WHAT NEEDS TO BE DONE.
Using the data below, return word for word every line from the one holding "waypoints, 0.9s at" down to the one holding "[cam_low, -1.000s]". Leave pictures out.

(Data excerpts)
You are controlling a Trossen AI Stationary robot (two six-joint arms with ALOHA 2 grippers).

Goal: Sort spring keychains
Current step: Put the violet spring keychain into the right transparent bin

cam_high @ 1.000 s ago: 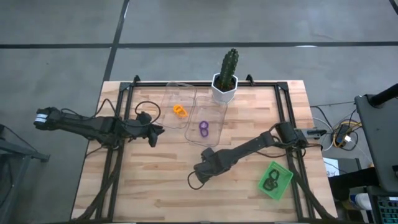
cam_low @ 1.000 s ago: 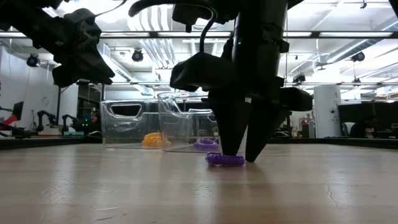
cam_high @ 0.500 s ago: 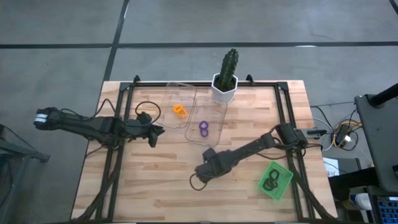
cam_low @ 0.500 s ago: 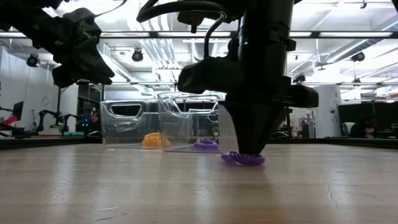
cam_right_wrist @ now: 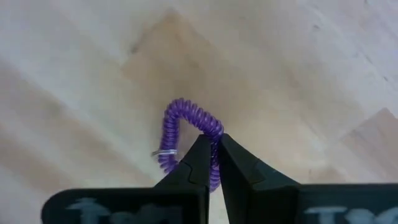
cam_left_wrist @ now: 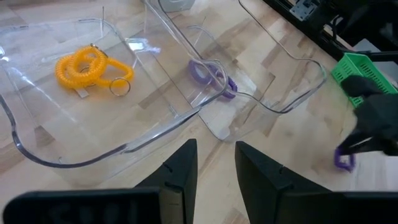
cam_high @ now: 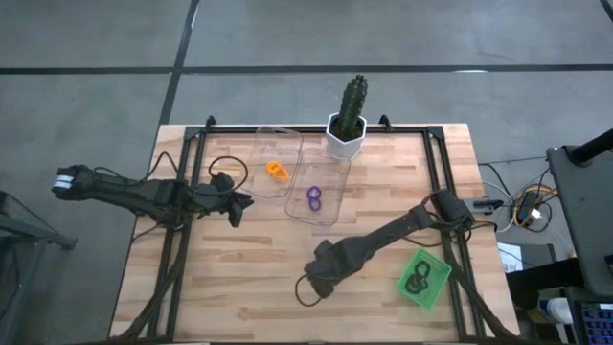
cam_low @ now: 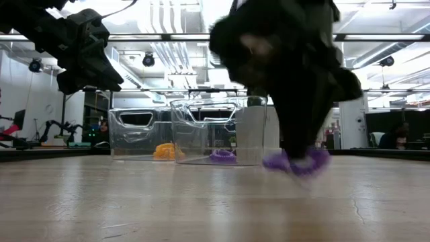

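Observation:
A purple spring keychain (cam_right_wrist: 185,132) hangs just above the wooden table near its middle front, with my right gripper (cam_right_wrist: 214,144) shut on it; the low view shows it blurred (cam_low: 297,161) under the dark gripper (cam_low: 295,81). In the high view the gripper (cam_high: 322,272) hides it. My left gripper (cam_left_wrist: 214,169) hovers open over the table's left part (cam_high: 237,206), holding nothing. An orange keychain (cam_high: 277,171) lies in the left clear tray (cam_high: 268,144), a purple one (cam_high: 315,199) in the right clear tray (cam_high: 330,172), and black ones (cam_high: 415,281) in the green basket (cam_high: 436,273). My right gripper pinches one side of the purple coil loop (cam_right_wrist: 213,130) between its two fingers (cam_right_wrist: 198,163). The fingers come from above, pointing down. The rest of the loop, with its small metal ring (cam_right_wrist: 163,153), sticks out beside the fingers, clear of the table by a little.
A potted cactus (cam_high: 348,120) stands at the far edge behind the clear trays. A black frame (cam_high: 436,163) runs round the work area. Cables trail beside both arms. Bare wood lies in front of my left gripper and along the near edge.
My right gripper has shut on the purple keychain that lay on the table, then moved toward the near edge and up a little, rolling slightly. The keychain has come off the wood with it.

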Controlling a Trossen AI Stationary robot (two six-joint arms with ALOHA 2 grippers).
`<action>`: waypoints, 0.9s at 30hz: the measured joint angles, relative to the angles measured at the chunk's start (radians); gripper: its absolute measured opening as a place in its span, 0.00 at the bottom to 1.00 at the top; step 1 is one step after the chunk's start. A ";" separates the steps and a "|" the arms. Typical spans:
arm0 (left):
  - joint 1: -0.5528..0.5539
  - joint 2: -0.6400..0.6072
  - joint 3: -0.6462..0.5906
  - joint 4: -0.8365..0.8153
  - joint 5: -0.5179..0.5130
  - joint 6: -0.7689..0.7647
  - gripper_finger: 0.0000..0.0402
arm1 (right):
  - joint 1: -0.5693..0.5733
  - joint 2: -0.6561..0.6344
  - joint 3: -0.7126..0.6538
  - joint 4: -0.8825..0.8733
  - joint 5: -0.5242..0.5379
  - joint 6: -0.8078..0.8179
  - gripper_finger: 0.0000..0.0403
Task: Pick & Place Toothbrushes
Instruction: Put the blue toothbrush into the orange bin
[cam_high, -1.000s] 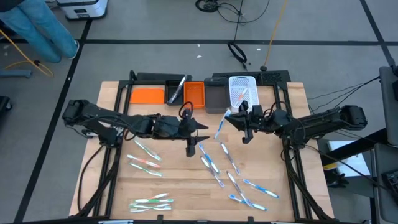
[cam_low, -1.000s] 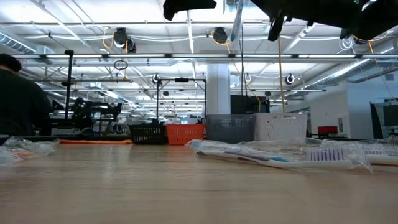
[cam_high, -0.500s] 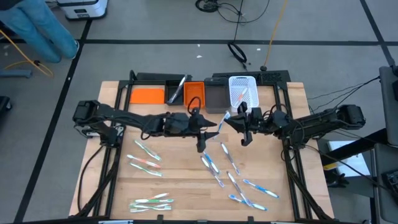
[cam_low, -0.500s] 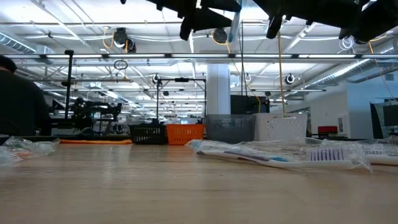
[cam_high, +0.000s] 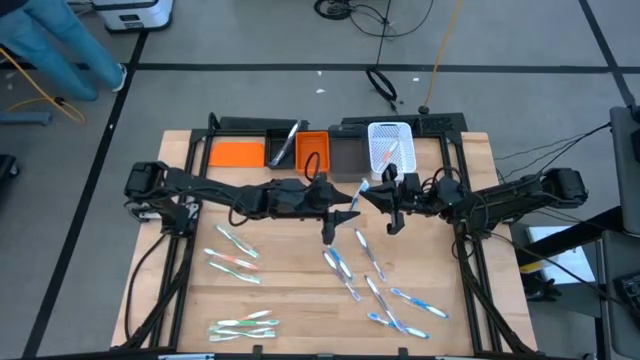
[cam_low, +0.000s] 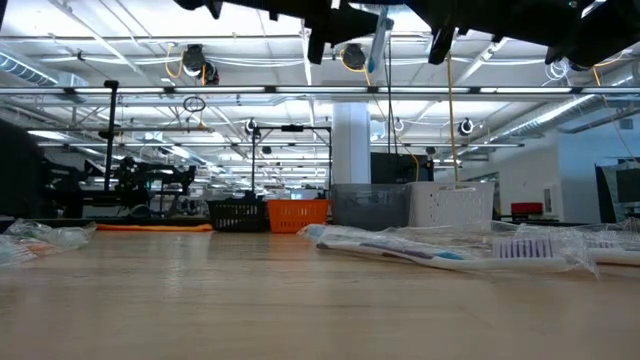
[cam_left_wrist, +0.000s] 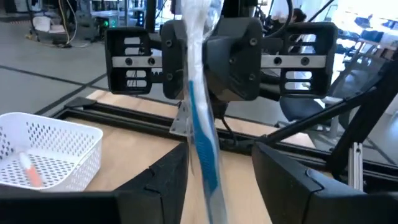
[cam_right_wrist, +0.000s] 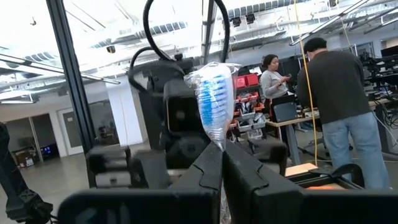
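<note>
A wrapped toothbrush (cam_left_wrist: 200, 118) with blue bristles stands upright in the air above the table's middle, and my right gripper (cam_right_wrist: 222, 155) is shut on it. My left gripper (cam_left_wrist: 219, 155) is open. Its two fingers stand on either side of the toothbrush's handle, below the right gripper, with a gap on each side. In the high view the two grippers meet nose to nose, the left (cam_high: 350, 207) and the right (cam_high: 370, 190). Several more toothbrushes (cam_high: 340, 265) lie flat on the wooden table. My right gripper pinches the toothbrush just below its bristle head (cam_right_wrist: 219, 138) between its two fingers. The fingers come from the table's right, slanting a little upward, and lie across the toothbrush. The toothbrush stands upright, head up (cam_right_wrist: 214, 99), its handle (cam_low: 378, 45) hanging below, clear of the table.
Along the far edge stand an orange lid (cam_high: 236, 153), a black bin (cam_high: 280, 148), an orange bin (cam_high: 312, 150), a grey bin (cam_high: 346, 158) and a white basket (cam_high: 390, 145) holding toothbrushes. Loose toothbrushes lie at near left (cam_high: 245, 325) and near right (cam_high: 410, 300). People stand beyond the table.
My left gripper has gone toward the table's right edge and a little down, up to the toothbrush in my right gripper, and its fingers now stand around the handle. The toothbrush has stayed where it was.
</note>
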 joint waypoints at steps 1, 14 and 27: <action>0.003 0.003 0.000 -0.006 0.001 -0.002 0.40 | 0.000 0.000 0.000 0.000 0.000 0.000 0.00; 0.015 -0.010 0.000 -0.040 0.030 0.018 0.02 | 0.000 -0.001 0.000 -0.022 -0.002 0.000 0.00; 0.013 -0.010 0.000 -0.053 0.034 0.026 0.01 | 0.000 -0.001 0.000 -0.036 -0.032 -0.025 0.01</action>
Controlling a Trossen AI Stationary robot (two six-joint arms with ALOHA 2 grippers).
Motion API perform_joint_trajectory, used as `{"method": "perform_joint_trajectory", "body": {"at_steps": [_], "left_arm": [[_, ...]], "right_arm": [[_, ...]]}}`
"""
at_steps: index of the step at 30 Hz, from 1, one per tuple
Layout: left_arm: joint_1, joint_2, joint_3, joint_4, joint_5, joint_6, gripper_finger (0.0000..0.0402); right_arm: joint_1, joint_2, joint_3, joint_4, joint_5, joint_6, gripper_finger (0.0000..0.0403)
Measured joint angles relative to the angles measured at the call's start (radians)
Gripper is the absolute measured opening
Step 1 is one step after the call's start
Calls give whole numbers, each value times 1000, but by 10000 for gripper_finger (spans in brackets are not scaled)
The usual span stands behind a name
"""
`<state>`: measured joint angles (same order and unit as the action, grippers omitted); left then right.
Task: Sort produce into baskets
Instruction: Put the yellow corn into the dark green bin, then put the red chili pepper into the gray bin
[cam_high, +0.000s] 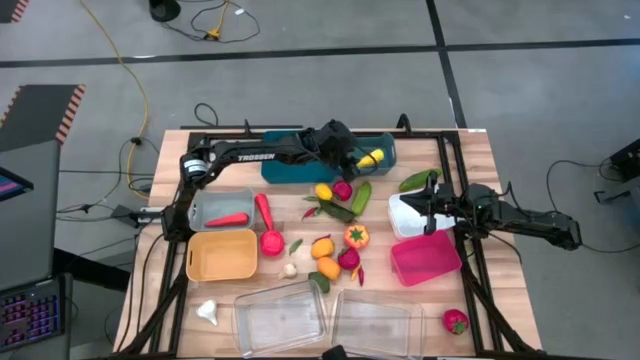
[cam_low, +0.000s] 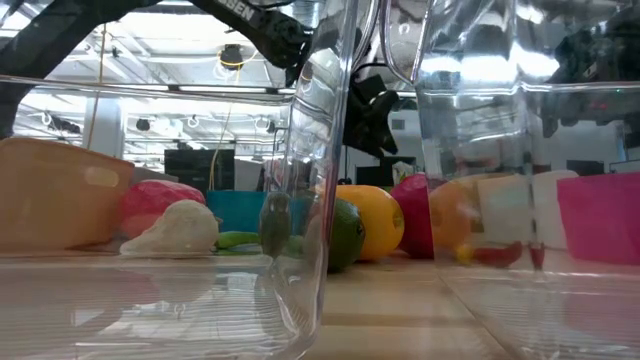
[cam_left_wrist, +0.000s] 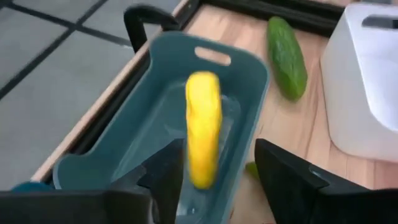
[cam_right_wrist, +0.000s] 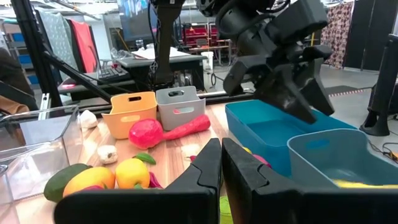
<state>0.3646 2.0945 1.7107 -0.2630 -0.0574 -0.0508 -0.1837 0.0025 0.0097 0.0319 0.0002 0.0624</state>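
With the left gripper (cam_left_wrist: 214, 165) fingers parted over the teal bin (cam_left_wrist: 149, 143), the blurred yellow piece (cam_left_wrist: 203, 127) could bounce out; right gripper (cam_right_wrist: 221, 163) closed, empty.

Robotics lab: taped concrete floor (cam_high: 300, 60), trailing cables (cam_high: 135, 90), ceiling strip lights (cam_low: 150, 45), equipment racks (cam_right_wrist: 199, 31).

left gripper (cam_left_wrist: 214, 171) fingers parted, right gripper (cam_right_wrist: 222, 163) fingers pressed together

Wooden table (cam_high: 495, 180); bearing two teal bins (cam_high: 290, 170); grey bin (cam_high: 222, 206); tan-yellow bin (cam_high: 221, 255); white bin (cam_high: 408, 215); magenta bin (cam_high: 425, 258); two clear trays (cam_high: 280, 312); loose toy produce (cam_high: 340, 235) scattered at centre; strawberry (cam_high: 456, 321) near the magenta bin.
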Motion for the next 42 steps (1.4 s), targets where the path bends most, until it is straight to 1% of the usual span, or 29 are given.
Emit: {"method": "perform_joint_trajectory", "body": {"at_steps": [3,7,9,15,19,23,27,31,34,36,37,40,42], "left_arm": [[1,-1,8,-8,1,-2,207],[1,-1,86,-126,19,22,222],[1,-2,148,-222,19,51,226],[-7,-3,376,-576,19,121,229],[-15,-4,522,-780,20,111,229],[-18,-5,646,-961,19,45,229],[-18,-59,613,-1041,27,-23,229],[-22,-88,613,-1207,29,-31,229],[-34,-90,612,-1322,29,-66,229],[-47,-90,599,-1302,42,-92,229],[-53,-90,596,-1310,69,-95,229],[-76,-87,596,-1307,135,-43,229],[-92,-84,596,-1308,139,-20,229]], "right_arm": [[0,0,0,0,0,0,44],[0,0,0,0,0,0,44],[0,0,0,0,0,-1,44],[0,0,0,-1,0,-2,44],[0,0,0,-1,0,-2,44],[0,0,0,-1,0,-2,44],[0,0,0,-2,0,-1,44],[0,0,0,-1,0,-1,44],[0,0,0,-2,0,-1,44],[0,0,0,-1,0,-1,44],[0,0,0,-2,0,-1,44],[0,0,0,-2,0,-1,44],[0,0,0,-2,0,0,44]]}}
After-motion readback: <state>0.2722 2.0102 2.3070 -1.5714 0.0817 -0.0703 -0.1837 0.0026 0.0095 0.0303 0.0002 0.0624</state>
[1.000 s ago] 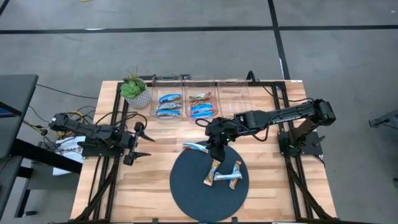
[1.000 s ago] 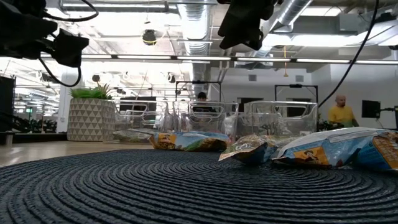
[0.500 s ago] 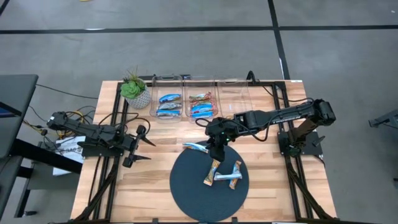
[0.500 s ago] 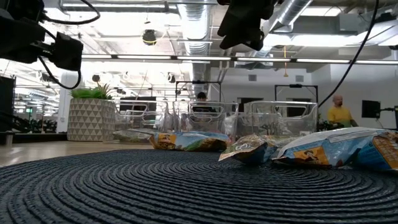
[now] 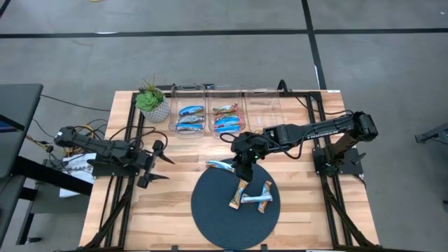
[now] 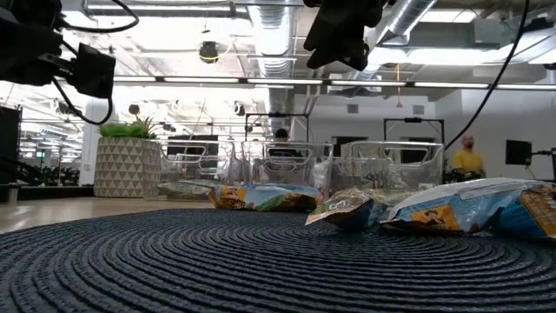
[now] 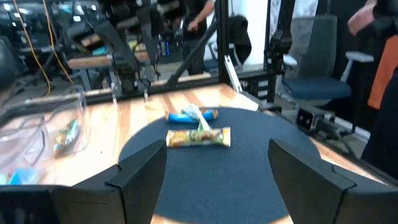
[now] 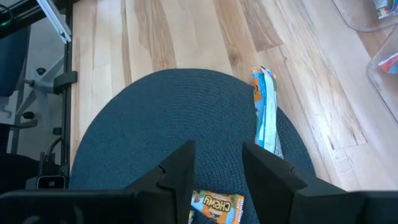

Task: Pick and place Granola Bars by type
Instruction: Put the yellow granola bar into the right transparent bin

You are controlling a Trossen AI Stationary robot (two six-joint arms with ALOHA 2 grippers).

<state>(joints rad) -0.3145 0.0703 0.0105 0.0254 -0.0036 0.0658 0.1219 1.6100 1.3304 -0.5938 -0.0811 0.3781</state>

RESULT.
`<action>`: waypoints, 0.9s at 30hz: the measured joint angles, relative to the angles measured at the chunk's start (radians); gripper: its absolute measured opening as a place in its span, 0.00 at the bottom to 1.00 at the top; step 1 is one step after the chunk's start. A ";" separates the steps and a "|" the arms. Typical spans:
arm0 (left):
  - joint 1: -0.5528..0.5539
  - joint 2: -0.6400..0.6072
  - joint 3: -0.6462..0.5906
  - joint 4: -0.8365..0.8153
  - joint 5: -0.5179..0.5130
  - joint 6: -0.7689..0.7647
  - gripper_finger: 0.0000..0.0402
arm1 (right):
  - joint 1: -0.5693..0.5733
  - joint 2: -0.6561..0.6344
  - joint 3: -0.7126..0.6538
  - joint 4: -0.8825..0.8733
  - joint 5: -0.5242..0.5379
  - joint 6: -0.8078..0.8179
  - gripper_finger: 0.0000..0.0403
Task: Pick & Place Toothbrushes
Instruction: Put the blue toothbrush into the orange bin
[cam_high, -1.000s] 
[cam_low, -1.000s] 

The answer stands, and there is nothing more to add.